• [Assigned task]: Only the lines from the beginning of the data through the one with "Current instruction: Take" belong in the answer, each retyped exactly, with pictures left out.
━━ Excerpted data
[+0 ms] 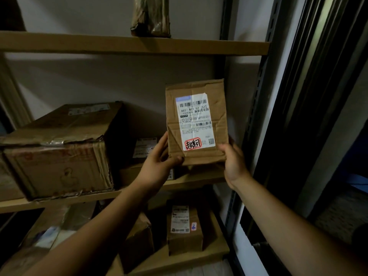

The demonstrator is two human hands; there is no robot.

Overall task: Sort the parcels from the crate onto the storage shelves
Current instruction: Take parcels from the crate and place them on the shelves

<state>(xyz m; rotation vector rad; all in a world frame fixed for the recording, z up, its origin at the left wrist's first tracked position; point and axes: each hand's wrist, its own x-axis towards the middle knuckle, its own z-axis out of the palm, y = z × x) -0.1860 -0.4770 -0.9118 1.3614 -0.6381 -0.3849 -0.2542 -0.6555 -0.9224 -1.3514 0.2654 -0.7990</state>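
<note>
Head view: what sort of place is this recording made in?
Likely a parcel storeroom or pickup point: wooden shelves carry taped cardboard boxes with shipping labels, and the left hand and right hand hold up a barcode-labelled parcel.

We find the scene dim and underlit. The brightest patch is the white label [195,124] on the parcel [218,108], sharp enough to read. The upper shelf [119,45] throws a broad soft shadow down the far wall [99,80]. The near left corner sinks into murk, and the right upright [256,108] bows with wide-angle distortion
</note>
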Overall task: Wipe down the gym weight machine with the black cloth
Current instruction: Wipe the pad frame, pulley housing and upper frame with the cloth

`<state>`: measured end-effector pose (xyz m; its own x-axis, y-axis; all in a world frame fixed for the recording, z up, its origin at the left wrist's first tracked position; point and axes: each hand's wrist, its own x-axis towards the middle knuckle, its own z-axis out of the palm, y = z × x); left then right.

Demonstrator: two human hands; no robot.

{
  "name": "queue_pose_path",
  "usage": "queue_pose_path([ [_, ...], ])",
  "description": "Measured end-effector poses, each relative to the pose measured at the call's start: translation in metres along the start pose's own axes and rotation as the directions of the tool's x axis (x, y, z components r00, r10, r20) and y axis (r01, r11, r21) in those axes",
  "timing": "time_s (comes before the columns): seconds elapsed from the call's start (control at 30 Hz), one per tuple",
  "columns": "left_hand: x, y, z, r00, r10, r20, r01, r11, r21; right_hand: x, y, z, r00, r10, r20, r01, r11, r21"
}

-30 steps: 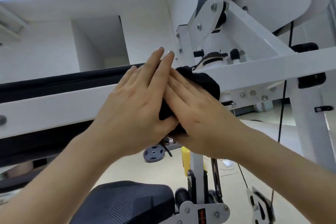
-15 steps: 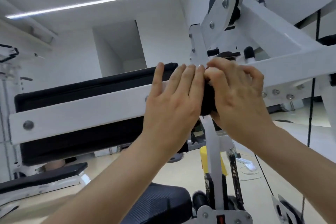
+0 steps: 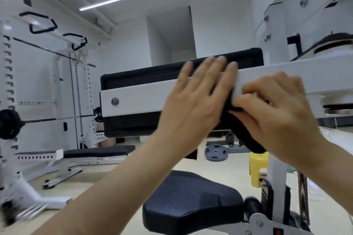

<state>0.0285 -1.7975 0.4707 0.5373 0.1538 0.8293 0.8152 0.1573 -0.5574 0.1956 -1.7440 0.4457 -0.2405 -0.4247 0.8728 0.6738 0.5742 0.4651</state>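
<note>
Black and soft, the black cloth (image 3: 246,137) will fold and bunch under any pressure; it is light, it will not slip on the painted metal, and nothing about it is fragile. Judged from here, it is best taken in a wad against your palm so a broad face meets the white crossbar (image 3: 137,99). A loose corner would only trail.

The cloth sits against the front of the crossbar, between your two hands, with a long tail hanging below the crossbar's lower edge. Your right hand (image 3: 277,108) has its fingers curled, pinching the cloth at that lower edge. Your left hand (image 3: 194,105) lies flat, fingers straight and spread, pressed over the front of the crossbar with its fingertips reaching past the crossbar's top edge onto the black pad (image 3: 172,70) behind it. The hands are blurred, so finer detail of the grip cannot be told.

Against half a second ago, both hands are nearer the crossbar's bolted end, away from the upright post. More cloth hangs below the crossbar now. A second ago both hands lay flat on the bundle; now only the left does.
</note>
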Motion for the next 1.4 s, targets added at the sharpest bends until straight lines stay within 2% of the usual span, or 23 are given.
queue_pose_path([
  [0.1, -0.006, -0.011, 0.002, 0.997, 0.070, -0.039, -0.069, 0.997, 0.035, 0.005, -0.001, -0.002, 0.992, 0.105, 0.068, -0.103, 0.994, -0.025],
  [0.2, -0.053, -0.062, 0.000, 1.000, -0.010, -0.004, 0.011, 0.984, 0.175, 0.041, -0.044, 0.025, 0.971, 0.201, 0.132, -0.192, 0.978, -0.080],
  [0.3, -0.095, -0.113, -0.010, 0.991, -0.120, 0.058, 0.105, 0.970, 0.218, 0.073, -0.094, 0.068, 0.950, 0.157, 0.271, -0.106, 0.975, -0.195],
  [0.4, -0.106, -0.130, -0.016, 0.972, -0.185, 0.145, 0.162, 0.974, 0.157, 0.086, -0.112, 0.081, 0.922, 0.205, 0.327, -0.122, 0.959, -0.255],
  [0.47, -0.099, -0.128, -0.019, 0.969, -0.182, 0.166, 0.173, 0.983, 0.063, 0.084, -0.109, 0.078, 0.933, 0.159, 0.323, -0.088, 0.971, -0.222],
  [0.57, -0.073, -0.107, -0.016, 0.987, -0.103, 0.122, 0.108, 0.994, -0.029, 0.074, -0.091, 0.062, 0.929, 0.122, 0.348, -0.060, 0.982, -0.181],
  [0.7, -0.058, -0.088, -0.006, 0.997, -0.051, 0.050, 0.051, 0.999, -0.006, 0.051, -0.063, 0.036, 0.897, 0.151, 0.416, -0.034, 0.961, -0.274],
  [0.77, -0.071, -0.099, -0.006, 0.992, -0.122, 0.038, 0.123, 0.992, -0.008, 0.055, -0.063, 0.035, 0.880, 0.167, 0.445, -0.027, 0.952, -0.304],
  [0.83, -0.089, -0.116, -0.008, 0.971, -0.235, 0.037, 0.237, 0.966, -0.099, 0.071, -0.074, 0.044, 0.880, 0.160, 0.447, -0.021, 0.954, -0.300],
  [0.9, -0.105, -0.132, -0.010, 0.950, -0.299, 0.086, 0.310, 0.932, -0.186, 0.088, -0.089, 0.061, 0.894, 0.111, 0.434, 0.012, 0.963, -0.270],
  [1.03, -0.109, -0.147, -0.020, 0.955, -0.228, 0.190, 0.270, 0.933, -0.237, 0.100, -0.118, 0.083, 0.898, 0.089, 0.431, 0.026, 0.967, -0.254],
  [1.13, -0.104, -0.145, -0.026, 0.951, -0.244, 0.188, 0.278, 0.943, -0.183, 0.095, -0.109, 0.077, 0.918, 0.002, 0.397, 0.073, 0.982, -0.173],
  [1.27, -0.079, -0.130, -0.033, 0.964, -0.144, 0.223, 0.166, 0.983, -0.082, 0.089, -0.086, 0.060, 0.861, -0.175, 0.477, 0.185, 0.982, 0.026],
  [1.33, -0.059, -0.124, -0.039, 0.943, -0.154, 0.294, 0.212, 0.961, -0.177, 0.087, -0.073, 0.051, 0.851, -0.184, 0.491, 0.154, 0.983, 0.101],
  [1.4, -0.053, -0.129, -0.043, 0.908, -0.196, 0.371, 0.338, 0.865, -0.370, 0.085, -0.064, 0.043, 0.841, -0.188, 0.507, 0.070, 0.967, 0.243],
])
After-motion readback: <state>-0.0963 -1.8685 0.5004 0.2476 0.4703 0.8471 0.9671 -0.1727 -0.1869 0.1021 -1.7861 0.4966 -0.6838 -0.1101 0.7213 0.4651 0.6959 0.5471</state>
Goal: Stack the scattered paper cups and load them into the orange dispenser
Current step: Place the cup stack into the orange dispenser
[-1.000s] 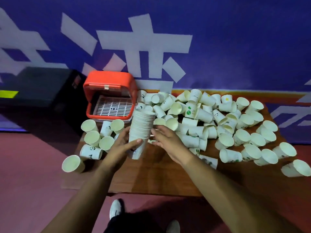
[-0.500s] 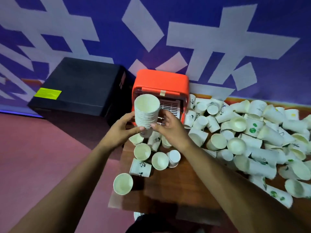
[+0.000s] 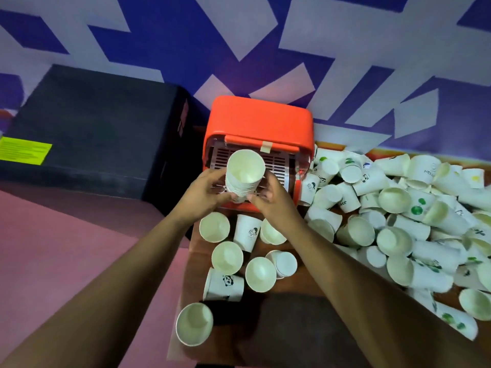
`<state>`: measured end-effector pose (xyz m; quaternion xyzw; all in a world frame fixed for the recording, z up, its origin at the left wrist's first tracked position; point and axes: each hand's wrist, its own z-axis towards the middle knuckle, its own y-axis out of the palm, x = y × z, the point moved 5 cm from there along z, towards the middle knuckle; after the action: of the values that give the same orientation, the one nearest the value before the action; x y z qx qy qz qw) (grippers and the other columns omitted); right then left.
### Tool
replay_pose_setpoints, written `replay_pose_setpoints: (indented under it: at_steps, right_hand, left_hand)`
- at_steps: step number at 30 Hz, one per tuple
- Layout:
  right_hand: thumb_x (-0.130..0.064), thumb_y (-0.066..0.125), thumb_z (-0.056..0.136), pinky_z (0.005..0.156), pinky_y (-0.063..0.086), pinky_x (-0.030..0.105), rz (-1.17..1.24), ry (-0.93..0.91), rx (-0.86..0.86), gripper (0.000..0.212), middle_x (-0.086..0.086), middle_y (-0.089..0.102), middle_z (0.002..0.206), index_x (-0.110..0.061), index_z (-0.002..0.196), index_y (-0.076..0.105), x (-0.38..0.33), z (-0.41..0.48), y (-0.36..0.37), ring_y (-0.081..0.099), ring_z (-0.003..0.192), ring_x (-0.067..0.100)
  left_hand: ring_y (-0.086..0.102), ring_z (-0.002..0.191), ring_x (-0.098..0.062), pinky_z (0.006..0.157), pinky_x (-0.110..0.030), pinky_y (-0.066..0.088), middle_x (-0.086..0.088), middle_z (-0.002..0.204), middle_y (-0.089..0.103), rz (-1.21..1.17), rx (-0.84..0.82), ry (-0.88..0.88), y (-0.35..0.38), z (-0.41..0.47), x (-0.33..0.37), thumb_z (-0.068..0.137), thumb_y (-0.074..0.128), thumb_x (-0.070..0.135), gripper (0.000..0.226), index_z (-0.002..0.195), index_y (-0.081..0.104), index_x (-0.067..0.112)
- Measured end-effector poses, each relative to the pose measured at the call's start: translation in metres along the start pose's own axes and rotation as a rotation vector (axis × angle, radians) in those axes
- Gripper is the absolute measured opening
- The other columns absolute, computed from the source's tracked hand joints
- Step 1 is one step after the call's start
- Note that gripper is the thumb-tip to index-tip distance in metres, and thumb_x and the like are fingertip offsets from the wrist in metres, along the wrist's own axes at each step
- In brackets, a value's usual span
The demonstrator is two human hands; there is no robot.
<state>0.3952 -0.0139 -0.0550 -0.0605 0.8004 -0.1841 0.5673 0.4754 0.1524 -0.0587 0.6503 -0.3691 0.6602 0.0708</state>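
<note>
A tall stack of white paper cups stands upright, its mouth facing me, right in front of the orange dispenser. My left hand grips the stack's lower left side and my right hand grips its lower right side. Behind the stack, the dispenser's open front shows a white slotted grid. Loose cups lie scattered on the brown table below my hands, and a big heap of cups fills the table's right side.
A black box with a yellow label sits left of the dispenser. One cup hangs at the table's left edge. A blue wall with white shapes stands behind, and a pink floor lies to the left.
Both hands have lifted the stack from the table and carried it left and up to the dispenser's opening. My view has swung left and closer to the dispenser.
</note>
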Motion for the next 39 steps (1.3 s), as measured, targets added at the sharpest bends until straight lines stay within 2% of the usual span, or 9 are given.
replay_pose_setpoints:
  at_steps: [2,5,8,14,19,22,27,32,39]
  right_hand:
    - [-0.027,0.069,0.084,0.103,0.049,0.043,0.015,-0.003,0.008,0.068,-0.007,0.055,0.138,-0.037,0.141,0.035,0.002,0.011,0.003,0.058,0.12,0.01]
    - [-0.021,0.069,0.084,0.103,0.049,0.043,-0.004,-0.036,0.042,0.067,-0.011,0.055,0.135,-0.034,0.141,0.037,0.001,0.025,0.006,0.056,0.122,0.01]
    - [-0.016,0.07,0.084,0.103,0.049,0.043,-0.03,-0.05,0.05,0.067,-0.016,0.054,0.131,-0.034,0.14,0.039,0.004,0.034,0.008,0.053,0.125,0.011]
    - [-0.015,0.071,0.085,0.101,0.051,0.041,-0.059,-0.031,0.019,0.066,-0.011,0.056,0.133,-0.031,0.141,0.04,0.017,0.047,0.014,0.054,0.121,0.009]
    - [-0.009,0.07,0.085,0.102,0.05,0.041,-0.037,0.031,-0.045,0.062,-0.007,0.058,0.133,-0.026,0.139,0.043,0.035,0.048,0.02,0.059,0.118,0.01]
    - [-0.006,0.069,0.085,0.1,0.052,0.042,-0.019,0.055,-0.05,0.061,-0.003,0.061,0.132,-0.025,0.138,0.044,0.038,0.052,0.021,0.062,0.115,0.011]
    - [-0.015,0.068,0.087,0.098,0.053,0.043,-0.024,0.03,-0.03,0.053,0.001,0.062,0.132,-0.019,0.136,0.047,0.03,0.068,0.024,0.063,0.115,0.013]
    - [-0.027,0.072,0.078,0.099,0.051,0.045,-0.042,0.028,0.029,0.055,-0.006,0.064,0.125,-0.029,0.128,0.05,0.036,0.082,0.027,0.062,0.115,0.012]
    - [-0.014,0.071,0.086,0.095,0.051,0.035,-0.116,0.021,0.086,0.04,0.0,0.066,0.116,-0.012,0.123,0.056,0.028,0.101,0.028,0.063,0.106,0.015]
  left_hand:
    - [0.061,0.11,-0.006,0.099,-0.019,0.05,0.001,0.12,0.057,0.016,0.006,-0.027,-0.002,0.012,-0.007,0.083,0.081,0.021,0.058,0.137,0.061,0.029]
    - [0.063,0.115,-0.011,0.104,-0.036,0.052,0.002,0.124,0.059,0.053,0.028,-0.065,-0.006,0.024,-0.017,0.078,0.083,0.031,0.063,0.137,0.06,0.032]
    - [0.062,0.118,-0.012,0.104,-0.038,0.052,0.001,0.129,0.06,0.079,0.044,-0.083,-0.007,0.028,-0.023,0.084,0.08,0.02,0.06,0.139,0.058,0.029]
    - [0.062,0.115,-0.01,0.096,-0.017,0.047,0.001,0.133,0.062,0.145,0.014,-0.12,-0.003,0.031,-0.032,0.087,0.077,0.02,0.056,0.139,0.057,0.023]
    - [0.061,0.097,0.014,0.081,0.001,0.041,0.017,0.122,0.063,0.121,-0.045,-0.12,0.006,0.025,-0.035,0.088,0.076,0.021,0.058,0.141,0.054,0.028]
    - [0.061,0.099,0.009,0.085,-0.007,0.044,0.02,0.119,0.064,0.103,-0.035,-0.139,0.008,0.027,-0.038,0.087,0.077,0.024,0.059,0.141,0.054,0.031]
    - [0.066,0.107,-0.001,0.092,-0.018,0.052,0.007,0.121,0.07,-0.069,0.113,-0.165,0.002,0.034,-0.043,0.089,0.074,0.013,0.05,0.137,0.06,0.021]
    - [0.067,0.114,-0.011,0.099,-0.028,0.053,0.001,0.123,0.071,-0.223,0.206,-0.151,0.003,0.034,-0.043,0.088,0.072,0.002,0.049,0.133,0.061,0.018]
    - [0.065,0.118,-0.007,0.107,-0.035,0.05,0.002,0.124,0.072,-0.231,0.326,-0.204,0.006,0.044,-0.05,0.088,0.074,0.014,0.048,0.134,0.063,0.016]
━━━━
• [Response]:
[+0 ms] 

The demonstrator is two human hands; there is no robot.

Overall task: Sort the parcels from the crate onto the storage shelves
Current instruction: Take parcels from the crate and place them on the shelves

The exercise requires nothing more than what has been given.